▶ [WHAT TO WORK ON] Look below for the lines from the one with "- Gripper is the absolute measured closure" to the one with "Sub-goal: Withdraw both", and copy exactly those lines, both ends included.

──────── THE DATA ────────

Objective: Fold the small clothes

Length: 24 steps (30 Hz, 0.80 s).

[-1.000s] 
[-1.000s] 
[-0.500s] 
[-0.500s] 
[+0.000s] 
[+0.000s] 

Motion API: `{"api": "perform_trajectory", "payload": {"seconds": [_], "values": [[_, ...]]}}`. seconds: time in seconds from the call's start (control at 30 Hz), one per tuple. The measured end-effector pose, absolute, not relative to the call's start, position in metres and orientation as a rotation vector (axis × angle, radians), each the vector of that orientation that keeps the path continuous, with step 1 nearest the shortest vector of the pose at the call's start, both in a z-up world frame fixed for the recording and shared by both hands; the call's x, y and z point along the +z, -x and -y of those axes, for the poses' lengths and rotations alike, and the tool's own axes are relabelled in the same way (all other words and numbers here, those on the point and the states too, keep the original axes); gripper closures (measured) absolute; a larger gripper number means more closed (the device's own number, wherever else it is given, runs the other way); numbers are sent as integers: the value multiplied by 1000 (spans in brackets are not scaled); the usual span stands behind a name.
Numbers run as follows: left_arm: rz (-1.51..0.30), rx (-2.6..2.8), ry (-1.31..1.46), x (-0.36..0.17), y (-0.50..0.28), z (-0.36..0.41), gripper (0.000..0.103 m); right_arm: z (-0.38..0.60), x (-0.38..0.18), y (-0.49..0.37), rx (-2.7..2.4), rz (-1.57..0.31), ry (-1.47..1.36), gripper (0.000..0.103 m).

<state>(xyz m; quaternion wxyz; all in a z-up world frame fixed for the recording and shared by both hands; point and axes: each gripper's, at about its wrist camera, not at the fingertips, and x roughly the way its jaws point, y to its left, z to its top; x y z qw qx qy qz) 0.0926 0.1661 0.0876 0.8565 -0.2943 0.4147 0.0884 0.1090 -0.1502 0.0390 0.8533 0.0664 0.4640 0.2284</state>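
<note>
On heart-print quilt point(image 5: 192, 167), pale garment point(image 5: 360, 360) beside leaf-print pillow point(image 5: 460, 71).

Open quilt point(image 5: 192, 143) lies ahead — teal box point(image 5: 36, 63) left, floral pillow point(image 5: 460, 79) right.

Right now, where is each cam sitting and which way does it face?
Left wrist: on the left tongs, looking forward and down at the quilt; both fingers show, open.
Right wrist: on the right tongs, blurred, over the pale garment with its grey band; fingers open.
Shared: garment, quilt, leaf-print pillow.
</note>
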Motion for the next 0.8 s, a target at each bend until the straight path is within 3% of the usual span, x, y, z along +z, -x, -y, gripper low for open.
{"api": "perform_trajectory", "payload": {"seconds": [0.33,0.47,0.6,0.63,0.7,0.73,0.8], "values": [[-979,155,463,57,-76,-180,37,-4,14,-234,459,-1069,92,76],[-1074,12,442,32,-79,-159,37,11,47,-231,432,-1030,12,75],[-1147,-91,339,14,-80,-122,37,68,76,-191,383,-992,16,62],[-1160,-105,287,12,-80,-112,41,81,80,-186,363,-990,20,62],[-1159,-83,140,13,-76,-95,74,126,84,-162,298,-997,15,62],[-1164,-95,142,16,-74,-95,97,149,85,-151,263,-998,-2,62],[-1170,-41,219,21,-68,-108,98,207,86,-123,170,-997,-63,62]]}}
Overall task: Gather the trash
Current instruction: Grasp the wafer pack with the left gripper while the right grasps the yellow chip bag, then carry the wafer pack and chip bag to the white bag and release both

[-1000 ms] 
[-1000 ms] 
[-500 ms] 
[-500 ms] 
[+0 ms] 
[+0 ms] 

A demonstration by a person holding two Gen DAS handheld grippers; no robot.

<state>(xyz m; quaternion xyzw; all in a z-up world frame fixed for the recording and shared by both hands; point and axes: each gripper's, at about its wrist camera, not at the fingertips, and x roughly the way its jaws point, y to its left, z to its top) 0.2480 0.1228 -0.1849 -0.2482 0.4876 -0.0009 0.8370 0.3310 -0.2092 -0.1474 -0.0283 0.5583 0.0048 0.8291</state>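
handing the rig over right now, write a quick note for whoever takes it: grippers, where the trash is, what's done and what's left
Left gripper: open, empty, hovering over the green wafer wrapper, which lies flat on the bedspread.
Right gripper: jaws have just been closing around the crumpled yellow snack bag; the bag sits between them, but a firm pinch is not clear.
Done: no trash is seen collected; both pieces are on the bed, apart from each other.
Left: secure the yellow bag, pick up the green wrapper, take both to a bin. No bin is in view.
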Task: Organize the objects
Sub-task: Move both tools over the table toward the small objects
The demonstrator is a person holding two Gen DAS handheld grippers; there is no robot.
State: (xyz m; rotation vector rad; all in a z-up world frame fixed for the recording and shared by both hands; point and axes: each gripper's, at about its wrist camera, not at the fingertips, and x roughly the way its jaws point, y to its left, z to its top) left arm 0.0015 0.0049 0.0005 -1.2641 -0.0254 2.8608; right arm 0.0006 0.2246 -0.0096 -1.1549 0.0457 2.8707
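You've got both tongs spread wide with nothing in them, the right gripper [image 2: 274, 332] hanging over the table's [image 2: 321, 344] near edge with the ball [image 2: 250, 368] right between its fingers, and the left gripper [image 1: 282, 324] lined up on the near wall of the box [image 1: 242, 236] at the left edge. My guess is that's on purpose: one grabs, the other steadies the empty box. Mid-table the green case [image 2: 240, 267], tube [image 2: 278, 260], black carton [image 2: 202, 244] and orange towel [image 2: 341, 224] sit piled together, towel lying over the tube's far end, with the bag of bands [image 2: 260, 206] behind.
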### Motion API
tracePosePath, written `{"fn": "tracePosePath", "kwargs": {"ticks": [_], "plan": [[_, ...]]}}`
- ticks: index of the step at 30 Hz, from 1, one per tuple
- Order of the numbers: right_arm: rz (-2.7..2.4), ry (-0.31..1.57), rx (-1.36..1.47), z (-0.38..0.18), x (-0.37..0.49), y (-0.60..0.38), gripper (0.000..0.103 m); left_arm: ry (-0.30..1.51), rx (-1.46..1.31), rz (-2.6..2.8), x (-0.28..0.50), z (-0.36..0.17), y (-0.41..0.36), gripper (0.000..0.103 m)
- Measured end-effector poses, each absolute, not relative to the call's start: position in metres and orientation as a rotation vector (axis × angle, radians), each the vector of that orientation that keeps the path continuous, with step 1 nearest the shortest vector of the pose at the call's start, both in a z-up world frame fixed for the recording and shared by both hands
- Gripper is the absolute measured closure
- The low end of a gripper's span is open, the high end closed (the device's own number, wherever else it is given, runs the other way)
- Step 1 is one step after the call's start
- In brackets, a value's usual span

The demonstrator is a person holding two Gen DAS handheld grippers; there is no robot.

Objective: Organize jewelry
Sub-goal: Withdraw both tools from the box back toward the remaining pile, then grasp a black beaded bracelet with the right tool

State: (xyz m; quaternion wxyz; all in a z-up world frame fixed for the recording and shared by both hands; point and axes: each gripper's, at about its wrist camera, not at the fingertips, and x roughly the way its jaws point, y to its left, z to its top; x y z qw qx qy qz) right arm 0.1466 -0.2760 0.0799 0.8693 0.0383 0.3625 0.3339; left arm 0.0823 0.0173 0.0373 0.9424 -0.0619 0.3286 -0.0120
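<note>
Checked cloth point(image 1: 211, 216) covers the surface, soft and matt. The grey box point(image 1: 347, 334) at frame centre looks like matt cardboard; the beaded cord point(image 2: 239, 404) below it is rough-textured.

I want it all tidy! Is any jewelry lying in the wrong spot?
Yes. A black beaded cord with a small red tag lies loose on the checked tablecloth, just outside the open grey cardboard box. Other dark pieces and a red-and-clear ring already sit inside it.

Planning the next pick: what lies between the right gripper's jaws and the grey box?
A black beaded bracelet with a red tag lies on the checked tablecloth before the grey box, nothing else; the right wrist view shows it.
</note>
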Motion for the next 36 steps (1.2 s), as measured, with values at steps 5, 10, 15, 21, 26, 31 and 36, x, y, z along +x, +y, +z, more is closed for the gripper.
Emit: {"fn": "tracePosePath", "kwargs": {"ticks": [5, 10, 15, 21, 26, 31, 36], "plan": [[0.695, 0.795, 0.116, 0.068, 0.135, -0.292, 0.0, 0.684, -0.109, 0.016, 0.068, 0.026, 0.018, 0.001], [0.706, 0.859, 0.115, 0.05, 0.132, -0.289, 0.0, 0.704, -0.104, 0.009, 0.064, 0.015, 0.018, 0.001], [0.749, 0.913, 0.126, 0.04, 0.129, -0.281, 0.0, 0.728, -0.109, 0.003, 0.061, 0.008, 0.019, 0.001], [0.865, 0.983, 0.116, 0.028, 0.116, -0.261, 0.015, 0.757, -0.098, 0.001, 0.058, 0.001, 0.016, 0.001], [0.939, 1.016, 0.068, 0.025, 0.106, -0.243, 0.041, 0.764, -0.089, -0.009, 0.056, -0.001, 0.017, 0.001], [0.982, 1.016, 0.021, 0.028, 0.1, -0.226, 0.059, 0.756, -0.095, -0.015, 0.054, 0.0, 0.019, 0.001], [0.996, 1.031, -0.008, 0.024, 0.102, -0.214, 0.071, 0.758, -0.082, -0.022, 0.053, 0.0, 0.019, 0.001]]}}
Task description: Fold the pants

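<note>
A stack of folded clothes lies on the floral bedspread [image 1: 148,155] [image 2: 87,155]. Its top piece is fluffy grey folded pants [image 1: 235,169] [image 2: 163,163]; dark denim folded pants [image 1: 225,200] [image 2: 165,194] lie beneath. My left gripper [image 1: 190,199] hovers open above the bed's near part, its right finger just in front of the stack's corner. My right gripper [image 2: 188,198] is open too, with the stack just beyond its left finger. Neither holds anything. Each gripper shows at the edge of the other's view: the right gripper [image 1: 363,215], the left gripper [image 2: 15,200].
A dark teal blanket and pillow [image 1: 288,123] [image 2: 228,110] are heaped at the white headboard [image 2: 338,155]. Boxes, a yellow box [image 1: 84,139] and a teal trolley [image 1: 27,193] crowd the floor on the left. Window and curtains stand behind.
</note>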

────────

▶ [RESPONSE AREA]
- Gripper is the absolute measured closure
- The low end of a gripper's span is open, the high end closed (the device's own number, wherever else it is given, runs the other way)
- Step 1 is one step after the call's start
- In brackets, a value's usual span

The demonstrator is a person holding two Gen DAS handheld grippers; there is no robot.

Objective: Organize jewelry
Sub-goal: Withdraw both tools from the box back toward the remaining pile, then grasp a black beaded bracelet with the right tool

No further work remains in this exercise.